§ PROBLEM DETAILS
Read the data line by line and say how many lines contain the string "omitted", giving the number alone.

§ WORKING DATA

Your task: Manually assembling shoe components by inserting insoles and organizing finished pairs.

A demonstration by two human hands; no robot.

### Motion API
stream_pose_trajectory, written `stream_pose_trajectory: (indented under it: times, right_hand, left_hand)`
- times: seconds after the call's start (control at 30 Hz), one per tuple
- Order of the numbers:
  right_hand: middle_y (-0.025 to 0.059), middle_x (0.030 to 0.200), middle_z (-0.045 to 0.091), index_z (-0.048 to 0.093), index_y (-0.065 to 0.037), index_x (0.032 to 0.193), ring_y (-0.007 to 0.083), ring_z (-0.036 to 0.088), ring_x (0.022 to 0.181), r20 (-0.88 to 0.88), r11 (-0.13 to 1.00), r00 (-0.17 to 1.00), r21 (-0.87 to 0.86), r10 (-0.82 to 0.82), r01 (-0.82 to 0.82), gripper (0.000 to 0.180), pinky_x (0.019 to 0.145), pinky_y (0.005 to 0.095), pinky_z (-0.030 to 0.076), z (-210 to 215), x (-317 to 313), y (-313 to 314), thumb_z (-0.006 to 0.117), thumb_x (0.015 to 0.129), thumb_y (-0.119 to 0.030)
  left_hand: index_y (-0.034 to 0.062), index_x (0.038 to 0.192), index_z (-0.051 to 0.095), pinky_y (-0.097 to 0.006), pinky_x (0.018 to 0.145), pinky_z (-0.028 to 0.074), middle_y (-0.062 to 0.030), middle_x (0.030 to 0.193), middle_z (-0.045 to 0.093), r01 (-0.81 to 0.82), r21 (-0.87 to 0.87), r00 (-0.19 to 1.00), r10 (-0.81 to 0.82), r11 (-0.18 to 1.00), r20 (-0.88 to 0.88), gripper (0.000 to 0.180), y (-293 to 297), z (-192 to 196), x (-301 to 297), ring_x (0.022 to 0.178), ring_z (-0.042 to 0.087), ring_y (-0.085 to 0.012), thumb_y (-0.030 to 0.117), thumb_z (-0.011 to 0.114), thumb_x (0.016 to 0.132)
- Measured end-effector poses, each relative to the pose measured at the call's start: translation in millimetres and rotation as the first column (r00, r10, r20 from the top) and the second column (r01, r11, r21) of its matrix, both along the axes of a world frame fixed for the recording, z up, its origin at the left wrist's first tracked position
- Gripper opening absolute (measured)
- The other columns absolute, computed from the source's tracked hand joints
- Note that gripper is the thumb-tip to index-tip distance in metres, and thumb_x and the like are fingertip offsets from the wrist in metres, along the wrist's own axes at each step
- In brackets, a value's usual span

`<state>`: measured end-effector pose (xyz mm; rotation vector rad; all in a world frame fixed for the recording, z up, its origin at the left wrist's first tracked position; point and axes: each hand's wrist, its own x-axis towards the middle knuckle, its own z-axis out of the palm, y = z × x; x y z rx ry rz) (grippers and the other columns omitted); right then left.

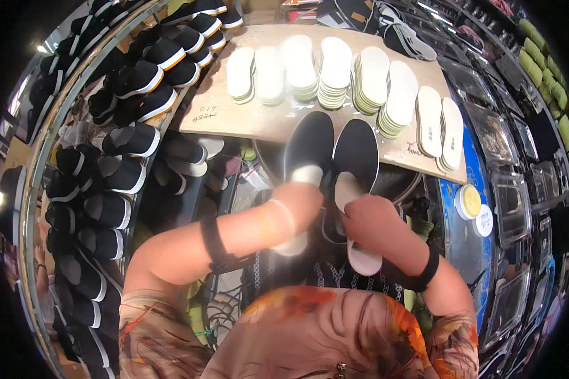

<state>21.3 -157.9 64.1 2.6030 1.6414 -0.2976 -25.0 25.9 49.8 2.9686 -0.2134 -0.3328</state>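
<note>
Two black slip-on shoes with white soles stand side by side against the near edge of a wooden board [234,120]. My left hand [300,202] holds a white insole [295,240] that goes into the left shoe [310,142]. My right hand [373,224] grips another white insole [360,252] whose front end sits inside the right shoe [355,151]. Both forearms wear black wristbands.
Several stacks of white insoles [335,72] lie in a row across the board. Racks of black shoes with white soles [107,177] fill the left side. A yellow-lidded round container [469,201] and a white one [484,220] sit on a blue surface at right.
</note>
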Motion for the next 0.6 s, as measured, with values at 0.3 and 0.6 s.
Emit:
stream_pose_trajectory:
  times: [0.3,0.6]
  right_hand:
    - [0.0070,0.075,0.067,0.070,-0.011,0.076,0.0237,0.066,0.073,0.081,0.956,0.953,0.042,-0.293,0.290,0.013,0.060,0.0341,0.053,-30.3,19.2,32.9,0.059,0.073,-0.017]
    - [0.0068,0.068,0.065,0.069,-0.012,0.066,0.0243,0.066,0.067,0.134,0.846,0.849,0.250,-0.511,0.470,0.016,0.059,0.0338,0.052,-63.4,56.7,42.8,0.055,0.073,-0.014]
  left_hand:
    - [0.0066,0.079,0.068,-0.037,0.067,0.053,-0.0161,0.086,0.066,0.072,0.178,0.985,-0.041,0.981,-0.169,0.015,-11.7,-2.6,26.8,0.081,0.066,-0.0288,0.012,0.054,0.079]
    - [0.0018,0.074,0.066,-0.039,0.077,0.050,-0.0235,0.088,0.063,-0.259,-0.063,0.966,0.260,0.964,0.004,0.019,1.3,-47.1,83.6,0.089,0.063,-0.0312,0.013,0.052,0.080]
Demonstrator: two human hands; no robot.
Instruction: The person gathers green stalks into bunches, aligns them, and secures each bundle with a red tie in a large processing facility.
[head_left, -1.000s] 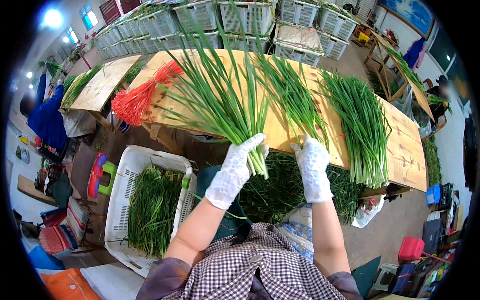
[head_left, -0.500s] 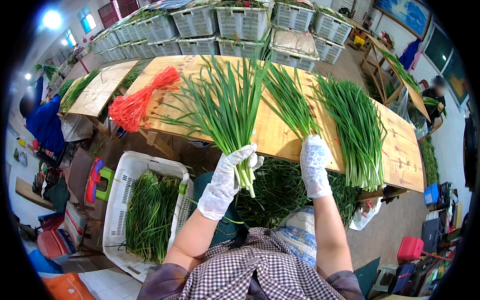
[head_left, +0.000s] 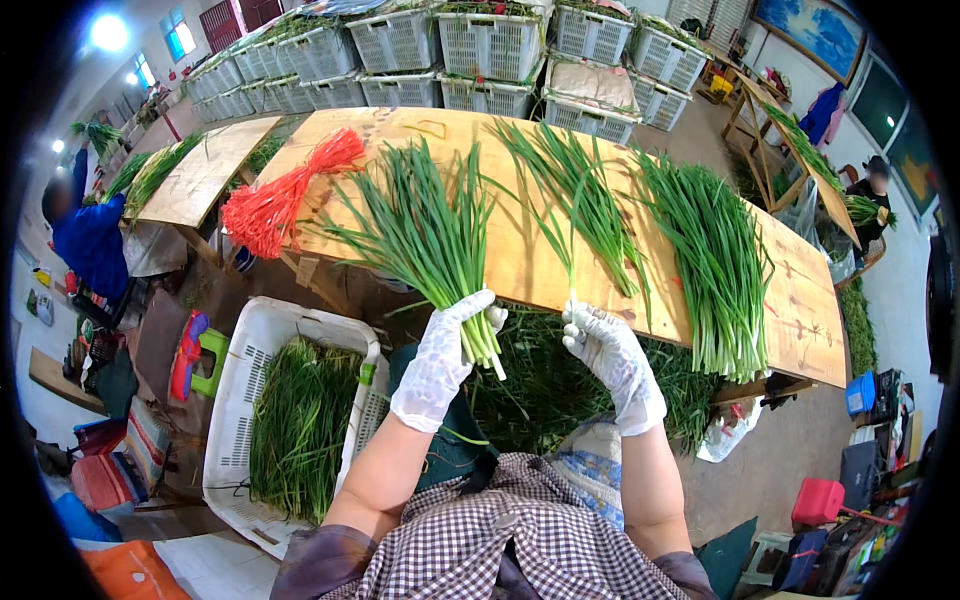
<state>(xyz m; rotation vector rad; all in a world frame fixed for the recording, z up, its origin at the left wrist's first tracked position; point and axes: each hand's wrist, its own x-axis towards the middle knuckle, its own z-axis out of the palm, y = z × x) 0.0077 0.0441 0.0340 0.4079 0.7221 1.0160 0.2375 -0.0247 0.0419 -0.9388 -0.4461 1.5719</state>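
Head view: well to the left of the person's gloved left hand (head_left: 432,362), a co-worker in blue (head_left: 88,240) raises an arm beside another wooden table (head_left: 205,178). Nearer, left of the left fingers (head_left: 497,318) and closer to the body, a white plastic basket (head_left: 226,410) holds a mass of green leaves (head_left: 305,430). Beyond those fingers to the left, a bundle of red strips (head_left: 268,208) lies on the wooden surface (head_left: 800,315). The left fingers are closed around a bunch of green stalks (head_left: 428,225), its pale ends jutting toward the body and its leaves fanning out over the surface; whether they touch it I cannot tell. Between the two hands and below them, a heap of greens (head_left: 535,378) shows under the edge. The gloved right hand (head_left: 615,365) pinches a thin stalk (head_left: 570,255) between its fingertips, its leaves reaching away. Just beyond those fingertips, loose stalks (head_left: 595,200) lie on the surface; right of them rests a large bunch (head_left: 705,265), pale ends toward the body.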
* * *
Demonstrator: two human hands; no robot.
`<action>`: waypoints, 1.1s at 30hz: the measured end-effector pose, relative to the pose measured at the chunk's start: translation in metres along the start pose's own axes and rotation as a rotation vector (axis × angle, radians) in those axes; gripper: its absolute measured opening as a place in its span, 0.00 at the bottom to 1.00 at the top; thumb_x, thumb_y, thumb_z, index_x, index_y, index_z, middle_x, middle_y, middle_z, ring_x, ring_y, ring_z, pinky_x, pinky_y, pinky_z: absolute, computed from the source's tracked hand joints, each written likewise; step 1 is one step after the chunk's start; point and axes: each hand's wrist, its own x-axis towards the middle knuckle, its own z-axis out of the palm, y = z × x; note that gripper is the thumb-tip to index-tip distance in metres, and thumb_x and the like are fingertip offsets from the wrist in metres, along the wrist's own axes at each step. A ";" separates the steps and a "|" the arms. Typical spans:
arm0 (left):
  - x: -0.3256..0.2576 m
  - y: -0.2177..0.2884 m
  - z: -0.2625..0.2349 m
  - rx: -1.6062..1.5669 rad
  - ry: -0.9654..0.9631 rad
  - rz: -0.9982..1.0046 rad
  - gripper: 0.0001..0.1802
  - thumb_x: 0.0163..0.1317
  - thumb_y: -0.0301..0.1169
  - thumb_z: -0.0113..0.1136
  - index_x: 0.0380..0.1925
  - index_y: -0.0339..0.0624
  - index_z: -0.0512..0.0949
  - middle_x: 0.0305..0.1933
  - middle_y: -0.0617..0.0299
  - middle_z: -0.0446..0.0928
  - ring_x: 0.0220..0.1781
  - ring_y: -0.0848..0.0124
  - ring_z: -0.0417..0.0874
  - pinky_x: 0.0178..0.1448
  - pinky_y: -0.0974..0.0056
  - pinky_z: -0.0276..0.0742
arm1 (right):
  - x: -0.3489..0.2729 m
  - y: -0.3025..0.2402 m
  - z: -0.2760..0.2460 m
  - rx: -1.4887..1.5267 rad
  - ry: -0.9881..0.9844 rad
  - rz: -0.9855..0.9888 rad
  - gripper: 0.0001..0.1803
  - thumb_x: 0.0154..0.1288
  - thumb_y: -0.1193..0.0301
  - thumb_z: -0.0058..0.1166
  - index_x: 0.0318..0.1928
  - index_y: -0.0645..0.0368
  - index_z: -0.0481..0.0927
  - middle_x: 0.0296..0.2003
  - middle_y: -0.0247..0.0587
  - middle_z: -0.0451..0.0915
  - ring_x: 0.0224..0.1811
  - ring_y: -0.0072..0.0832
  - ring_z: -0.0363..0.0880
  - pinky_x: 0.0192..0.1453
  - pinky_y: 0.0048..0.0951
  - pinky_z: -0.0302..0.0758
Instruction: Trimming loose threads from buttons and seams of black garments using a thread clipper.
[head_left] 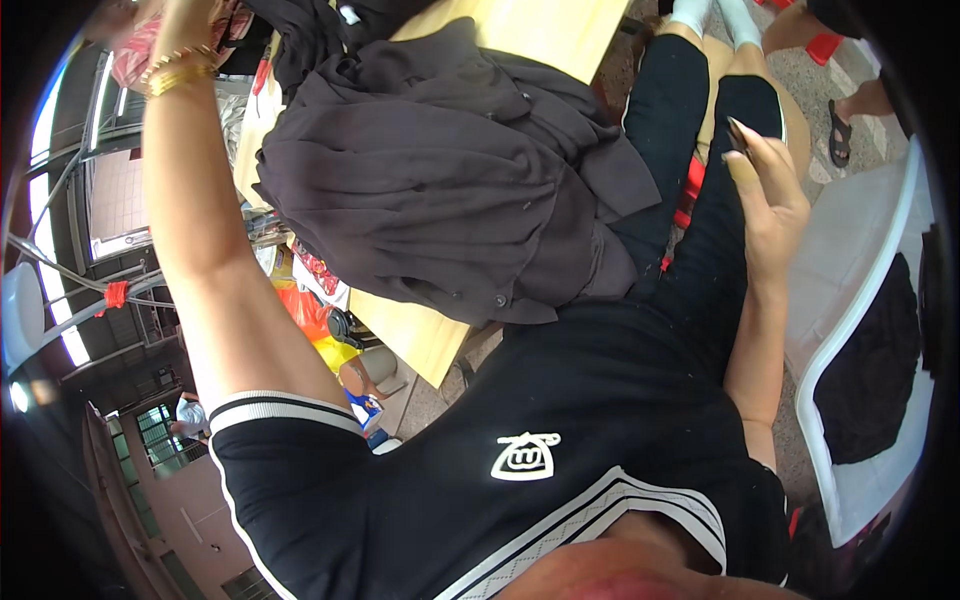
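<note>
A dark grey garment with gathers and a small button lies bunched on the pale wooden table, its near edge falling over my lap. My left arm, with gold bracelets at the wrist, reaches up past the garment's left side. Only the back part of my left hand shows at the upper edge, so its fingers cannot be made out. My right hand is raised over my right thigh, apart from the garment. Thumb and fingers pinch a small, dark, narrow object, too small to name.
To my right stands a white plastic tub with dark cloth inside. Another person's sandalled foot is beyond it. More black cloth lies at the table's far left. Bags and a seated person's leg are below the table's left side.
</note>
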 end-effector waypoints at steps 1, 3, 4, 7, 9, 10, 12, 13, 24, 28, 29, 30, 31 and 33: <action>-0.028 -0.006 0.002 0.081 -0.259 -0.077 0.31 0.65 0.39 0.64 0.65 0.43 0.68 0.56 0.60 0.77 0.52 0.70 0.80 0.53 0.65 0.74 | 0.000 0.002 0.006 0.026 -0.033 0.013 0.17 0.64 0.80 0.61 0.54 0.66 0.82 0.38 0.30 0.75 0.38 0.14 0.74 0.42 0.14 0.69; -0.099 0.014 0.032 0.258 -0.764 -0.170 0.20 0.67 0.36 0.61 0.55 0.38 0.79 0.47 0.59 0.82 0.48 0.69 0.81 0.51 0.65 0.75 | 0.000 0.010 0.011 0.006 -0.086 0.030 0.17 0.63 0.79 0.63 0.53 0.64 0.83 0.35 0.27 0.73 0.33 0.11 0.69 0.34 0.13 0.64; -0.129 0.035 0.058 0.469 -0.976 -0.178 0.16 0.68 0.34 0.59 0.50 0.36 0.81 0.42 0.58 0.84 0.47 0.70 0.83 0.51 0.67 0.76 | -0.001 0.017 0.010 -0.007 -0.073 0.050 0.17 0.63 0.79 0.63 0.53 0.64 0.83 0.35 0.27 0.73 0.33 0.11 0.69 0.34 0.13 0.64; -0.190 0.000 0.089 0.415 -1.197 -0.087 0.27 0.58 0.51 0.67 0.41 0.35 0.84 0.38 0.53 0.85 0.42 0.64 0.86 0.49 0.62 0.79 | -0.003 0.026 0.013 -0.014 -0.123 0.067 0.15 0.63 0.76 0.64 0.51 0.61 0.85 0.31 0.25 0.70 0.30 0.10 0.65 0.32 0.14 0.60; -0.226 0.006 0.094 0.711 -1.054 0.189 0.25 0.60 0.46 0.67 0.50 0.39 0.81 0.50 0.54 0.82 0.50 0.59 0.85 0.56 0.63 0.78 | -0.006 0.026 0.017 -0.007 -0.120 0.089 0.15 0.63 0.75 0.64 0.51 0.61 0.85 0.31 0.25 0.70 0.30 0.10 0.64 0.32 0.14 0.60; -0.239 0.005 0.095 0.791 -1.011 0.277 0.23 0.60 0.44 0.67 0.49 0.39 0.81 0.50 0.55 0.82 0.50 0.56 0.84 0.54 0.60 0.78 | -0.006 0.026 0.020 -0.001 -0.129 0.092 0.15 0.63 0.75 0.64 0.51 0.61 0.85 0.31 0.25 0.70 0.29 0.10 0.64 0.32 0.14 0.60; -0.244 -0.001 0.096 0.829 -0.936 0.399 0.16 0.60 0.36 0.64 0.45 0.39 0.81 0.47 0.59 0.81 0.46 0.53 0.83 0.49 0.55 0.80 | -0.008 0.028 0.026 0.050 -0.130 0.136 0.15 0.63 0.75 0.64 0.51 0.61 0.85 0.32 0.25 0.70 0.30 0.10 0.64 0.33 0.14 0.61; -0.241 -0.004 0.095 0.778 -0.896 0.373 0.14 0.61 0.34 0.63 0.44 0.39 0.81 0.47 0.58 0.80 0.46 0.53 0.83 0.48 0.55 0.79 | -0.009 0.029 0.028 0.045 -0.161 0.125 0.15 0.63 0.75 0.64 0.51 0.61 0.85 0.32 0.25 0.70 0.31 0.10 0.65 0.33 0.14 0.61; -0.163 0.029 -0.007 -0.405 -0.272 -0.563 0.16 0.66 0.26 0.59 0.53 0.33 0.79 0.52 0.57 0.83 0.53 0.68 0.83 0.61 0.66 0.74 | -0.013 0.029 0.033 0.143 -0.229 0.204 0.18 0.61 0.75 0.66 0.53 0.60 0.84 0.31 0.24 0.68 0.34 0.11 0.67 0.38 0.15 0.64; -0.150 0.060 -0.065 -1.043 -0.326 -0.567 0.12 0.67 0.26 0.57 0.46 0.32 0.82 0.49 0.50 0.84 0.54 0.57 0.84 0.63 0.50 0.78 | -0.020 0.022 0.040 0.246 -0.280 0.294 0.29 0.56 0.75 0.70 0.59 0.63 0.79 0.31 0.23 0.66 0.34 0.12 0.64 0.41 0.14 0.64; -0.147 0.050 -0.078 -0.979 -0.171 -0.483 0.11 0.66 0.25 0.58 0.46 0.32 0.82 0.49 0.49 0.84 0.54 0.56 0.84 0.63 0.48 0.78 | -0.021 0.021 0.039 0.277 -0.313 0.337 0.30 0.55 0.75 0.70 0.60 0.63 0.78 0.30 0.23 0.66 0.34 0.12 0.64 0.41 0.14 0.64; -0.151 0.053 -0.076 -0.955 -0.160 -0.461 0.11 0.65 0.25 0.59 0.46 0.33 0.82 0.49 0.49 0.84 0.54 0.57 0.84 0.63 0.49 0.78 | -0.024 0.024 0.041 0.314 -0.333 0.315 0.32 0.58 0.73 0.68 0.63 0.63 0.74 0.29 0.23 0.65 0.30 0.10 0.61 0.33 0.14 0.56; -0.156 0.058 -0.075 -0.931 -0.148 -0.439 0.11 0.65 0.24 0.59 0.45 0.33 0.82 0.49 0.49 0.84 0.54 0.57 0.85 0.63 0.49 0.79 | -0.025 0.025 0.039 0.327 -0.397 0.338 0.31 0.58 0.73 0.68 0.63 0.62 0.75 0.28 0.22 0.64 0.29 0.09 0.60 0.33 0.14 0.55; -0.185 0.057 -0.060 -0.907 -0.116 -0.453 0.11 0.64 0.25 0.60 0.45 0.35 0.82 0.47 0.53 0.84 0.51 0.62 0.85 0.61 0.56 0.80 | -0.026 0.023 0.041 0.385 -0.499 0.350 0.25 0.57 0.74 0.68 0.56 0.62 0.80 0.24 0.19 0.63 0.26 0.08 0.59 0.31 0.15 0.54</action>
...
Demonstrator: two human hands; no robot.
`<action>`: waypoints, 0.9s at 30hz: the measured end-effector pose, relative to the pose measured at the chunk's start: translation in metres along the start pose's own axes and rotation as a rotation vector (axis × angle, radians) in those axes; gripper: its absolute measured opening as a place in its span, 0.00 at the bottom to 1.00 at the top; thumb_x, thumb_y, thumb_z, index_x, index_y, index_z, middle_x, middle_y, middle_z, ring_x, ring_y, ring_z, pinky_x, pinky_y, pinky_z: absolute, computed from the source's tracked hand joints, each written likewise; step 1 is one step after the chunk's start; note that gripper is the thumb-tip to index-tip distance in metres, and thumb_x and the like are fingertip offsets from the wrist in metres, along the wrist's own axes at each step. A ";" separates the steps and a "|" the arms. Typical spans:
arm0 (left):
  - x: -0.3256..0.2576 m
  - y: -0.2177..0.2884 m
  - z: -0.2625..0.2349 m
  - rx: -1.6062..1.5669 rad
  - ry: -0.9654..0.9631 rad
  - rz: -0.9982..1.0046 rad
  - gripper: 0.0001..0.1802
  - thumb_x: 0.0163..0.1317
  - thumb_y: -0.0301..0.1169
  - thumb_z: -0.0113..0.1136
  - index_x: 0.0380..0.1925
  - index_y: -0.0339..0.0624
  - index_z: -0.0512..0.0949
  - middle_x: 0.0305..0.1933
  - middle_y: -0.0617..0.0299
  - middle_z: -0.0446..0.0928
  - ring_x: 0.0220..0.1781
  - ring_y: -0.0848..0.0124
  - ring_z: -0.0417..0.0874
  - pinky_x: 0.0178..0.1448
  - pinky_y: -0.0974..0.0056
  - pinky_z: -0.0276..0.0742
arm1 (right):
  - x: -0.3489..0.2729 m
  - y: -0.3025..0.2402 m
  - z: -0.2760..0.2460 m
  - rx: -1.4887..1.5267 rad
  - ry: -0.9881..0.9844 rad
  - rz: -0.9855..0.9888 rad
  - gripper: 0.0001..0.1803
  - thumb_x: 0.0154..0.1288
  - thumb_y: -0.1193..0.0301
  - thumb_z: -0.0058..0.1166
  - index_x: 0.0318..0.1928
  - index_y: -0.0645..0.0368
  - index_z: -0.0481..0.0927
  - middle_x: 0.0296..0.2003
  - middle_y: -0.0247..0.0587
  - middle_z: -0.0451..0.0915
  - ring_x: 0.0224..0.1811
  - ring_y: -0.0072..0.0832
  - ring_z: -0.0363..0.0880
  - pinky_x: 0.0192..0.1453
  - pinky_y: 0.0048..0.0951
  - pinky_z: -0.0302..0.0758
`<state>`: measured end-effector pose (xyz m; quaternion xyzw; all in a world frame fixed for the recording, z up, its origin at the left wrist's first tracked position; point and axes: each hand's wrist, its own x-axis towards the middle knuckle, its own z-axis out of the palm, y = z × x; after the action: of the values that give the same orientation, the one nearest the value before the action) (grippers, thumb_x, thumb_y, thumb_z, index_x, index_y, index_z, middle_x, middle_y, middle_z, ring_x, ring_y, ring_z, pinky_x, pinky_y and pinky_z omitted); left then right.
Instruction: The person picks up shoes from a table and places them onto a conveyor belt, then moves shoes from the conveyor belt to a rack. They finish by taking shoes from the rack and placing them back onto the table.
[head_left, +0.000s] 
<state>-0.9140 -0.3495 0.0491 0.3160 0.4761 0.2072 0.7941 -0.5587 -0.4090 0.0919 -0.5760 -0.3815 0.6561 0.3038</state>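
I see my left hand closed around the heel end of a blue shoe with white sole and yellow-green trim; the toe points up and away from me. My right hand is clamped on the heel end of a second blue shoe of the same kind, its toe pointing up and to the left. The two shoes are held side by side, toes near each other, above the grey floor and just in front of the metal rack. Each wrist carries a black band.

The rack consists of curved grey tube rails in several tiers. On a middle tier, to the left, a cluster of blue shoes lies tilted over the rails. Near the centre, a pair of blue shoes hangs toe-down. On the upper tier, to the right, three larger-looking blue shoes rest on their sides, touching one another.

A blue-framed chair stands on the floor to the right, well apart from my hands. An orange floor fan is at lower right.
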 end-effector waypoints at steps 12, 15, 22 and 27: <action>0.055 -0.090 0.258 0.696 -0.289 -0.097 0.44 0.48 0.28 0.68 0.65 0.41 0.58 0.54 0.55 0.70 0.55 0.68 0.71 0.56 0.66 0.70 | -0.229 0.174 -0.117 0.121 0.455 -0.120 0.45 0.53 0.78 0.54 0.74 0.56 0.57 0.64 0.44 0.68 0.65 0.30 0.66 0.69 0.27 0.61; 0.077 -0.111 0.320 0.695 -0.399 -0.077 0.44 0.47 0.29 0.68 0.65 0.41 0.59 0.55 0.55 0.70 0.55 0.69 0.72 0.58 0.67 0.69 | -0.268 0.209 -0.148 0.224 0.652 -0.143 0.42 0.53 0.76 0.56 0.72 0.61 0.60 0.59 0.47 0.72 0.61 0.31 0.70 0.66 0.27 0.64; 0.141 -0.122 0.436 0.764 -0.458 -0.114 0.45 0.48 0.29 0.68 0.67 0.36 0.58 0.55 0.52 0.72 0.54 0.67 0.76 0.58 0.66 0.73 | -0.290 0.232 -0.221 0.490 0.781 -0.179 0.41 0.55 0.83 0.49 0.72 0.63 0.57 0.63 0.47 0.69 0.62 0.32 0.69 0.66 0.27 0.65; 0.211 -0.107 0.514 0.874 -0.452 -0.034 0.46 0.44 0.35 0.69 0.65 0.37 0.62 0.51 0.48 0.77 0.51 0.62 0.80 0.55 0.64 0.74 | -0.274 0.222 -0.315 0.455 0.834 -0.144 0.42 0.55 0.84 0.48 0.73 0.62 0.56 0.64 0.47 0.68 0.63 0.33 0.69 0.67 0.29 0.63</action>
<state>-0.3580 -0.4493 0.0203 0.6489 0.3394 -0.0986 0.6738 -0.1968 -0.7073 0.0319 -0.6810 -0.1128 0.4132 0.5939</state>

§ TASK OUTPUT
2